Description of the task: All of the data is to be printed exactly, though the images must be left off.

Data below:
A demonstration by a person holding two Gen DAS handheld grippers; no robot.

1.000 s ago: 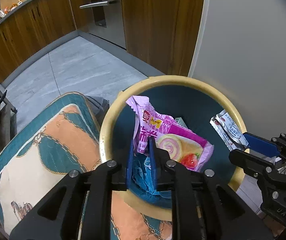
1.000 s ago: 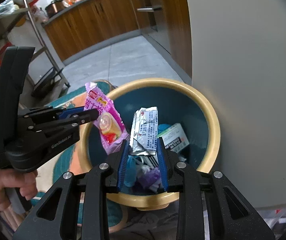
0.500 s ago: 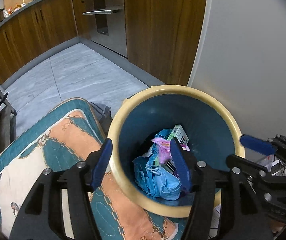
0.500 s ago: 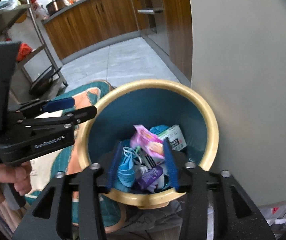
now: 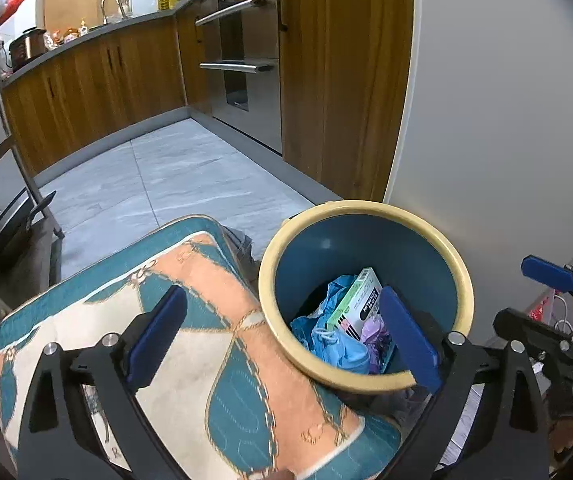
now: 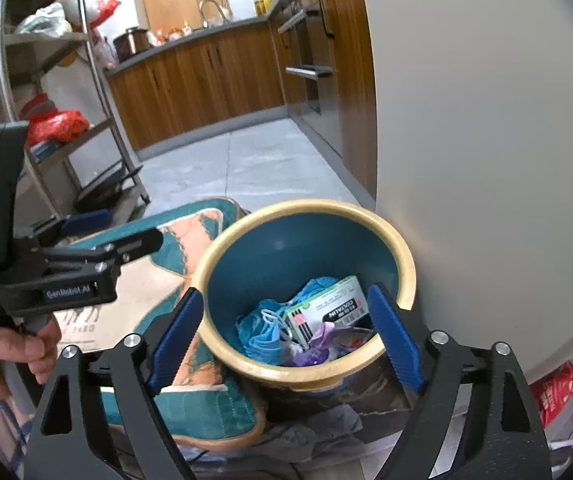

Written solution:
A demonstration by a person holding two Gen DAS handheld grippers; no robot.

1.000 s ago: 
1.000 s ago: 
0.500 s ago: 
0.500 s ago: 
now: 
now: 

With the answer given, the exercise is complete.